### Task item
Retype the listing below exactly, pictures removed.

· · ·

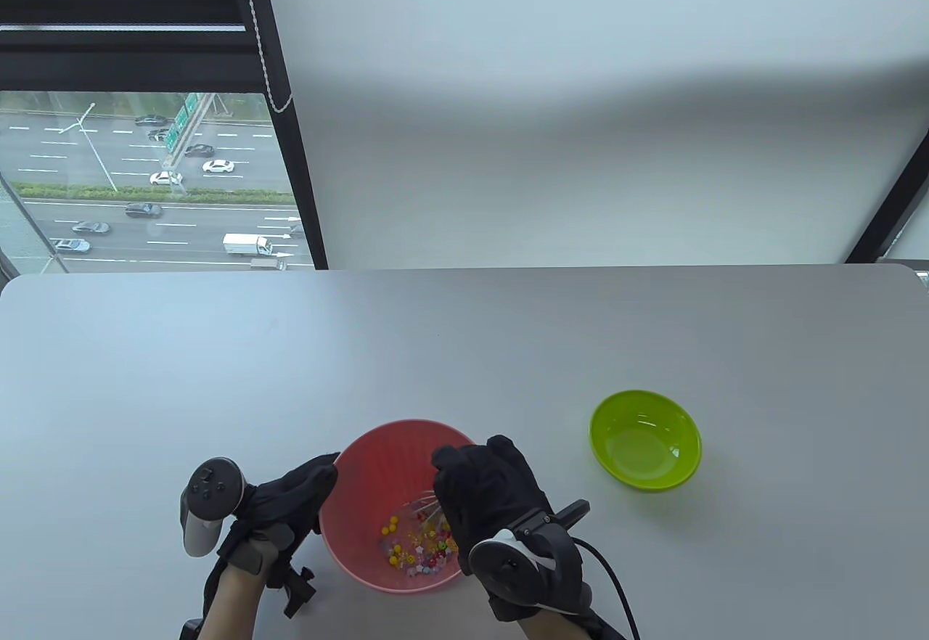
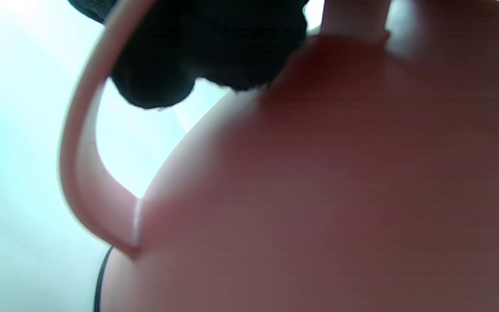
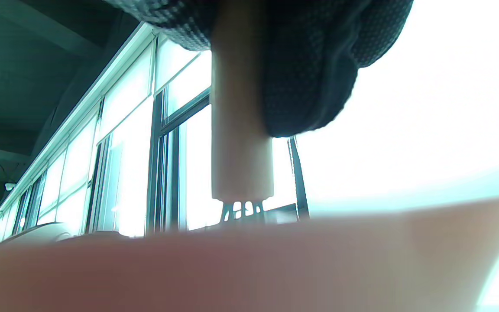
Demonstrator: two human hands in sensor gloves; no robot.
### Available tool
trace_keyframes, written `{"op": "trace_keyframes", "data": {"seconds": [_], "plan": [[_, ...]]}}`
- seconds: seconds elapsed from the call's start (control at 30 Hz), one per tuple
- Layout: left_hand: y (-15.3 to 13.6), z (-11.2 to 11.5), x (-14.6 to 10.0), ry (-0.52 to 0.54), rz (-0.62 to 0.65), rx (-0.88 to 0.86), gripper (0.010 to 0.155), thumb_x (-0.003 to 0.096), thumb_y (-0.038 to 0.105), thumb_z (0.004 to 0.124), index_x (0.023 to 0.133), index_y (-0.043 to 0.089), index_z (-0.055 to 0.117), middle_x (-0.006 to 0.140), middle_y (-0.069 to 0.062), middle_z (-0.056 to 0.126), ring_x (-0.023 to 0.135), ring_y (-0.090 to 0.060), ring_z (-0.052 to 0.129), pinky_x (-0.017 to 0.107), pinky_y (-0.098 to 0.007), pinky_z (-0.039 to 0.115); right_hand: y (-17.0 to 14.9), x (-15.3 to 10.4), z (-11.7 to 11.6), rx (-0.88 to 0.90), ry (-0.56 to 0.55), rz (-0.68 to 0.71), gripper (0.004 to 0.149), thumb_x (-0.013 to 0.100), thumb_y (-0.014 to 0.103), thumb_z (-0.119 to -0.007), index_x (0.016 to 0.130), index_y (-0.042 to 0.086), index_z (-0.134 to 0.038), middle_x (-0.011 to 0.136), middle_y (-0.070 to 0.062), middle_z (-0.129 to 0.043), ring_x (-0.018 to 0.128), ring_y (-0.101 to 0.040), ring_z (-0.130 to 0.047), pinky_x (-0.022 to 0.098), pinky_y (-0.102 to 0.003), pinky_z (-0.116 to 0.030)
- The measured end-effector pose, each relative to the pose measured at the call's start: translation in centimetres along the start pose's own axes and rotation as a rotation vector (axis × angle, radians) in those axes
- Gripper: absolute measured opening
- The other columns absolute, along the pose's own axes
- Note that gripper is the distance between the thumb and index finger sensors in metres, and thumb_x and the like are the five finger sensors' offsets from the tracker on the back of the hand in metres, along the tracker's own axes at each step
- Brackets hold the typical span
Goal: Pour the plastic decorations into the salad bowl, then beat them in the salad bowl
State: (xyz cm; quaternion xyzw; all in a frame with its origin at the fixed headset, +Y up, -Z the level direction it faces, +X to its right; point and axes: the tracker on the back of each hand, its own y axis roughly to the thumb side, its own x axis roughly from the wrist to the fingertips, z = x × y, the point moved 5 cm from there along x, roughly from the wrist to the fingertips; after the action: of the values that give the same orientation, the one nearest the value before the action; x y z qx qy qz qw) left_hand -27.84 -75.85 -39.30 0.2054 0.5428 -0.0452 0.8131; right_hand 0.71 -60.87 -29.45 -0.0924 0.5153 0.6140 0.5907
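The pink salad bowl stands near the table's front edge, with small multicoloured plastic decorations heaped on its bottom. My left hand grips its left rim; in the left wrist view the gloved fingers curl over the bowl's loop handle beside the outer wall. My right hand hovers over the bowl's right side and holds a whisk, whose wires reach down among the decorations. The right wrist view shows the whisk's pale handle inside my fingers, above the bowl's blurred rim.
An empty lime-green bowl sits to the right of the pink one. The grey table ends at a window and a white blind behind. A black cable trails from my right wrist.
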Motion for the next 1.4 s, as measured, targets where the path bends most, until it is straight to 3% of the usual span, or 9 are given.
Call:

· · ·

### Output for this exercise
Demonstrator: two human hands in sensor gloves; no robot.
### Available tool
trace_keyframes, written `{"op": "trace_keyframes", "data": {"seconds": [_], "plan": [[_, ...]]}}`
- seconds: seconds elapsed from the call's start (control at 30 Hz), one per tuple
- Layout: left_hand: y (-15.3 to 13.6), z (-11.2 to 11.5), x (-14.6 to 10.0), ry (-0.52 to 0.54), rz (-0.62 to 0.65), rx (-0.88 to 0.86), gripper (0.010 to 0.155), thumb_x (-0.003 to 0.096), thumb_y (-0.038 to 0.105), thumb_z (0.004 to 0.124), index_x (0.023 to 0.133), index_y (-0.043 to 0.089), index_z (-0.055 to 0.117), middle_x (-0.006 to 0.140), middle_y (-0.069 to 0.062), middle_z (-0.056 to 0.126), ring_x (-0.023 to 0.135), ring_y (-0.090 to 0.060), ring_z (-0.052 to 0.129), pinky_x (-0.017 to 0.107), pinky_y (-0.098 to 0.007), pinky_z (-0.039 to 0.115); right_hand: y (-17.0 to 14.9), x (-15.3 to 10.4), z (-11.7 to 11.6), rx (-0.88 to 0.90), ry (-0.56 to 0.55), rz (-0.68 to 0.71), gripper (0.004 to 0.149), thumb_x (-0.013 to 0.100), thumb_y (-0.014 to 0.103), thumb_z (-0.119 to -0.007), index_x (0.016 to 0.130), index_y (-0.042 to 0.086), index_z (-0.134 to 0.038), middle_x (-0.011 to 0.136), middle_y (-0.070 to 0.062), middle_z (-0.129 to 0.043), ring_x (-0.018 to 0.128), ring_y (-0.101 to 0.040), ring_z (-0.130 to 0.047), pinky_x (-0.022 to 0.098), pinky_y (-0.102 to 0.003), pinky_z (-0.116 to 0.030)
- The measured end-effector pose, each relative to the pose measured at the call's start: translation in centimetres along the start pose's own axes and rotation as a rotation vector (axis × angle, radians) in those axes
- Gripper: absolute measured opening
- The other columns absolute, along the pose's own axes
- Note that gripper is the distance between the thumb and index finger sensors in metres, and thumb_x and the like are the five finger sensors' offsets from the tracker on the back of the hand in metres, along the tracker's own axes at each step
- Brackets hold the typical span
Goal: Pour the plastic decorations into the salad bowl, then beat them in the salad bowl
State: (xyz cm; quaternion xyzw; all in a frame with its origin at the fixed headset, +Y up, -Z the level direction it faces, +X to its right; point and axes: the tracker on the back of each hand, its own y axis roughly to the thumb side, its own x axis roughly from the wrist to the fingertips, z = x × y, the point moved 5 cm from there along x, roughly from the wrist to the fingertips; after the action: of the values that give the same orientation, the one nearest the value before the action; x y z qx qy qz qw) left_hand -27.84 -75.85 -39.30 0.2054 0.5428 -0.0452 0.8131; right_hand 0.71 -60.87 -29.45 -0.0924 0.5153 0.6140 0.5907
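The pink salad bowl stands near the table's front edge, with small multicoloured plastic decorations heaped on its bottom. My left hand grips its left rim; in the left wrist view the gloved fingers curl over the bowl's loop handle beside the outer wall. My right hand hovers over the bowl's right side and holds a whisk, whose wires reach down among the decorations. The right wrist view shows the whisk's pale handle inside my fingers, above the bowl's blurred rim.
An empty lime-green bowl sits to the right of the pink one. The grey table ends at a window and a white blind behind. A black cable trails from my right wrist.
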Motion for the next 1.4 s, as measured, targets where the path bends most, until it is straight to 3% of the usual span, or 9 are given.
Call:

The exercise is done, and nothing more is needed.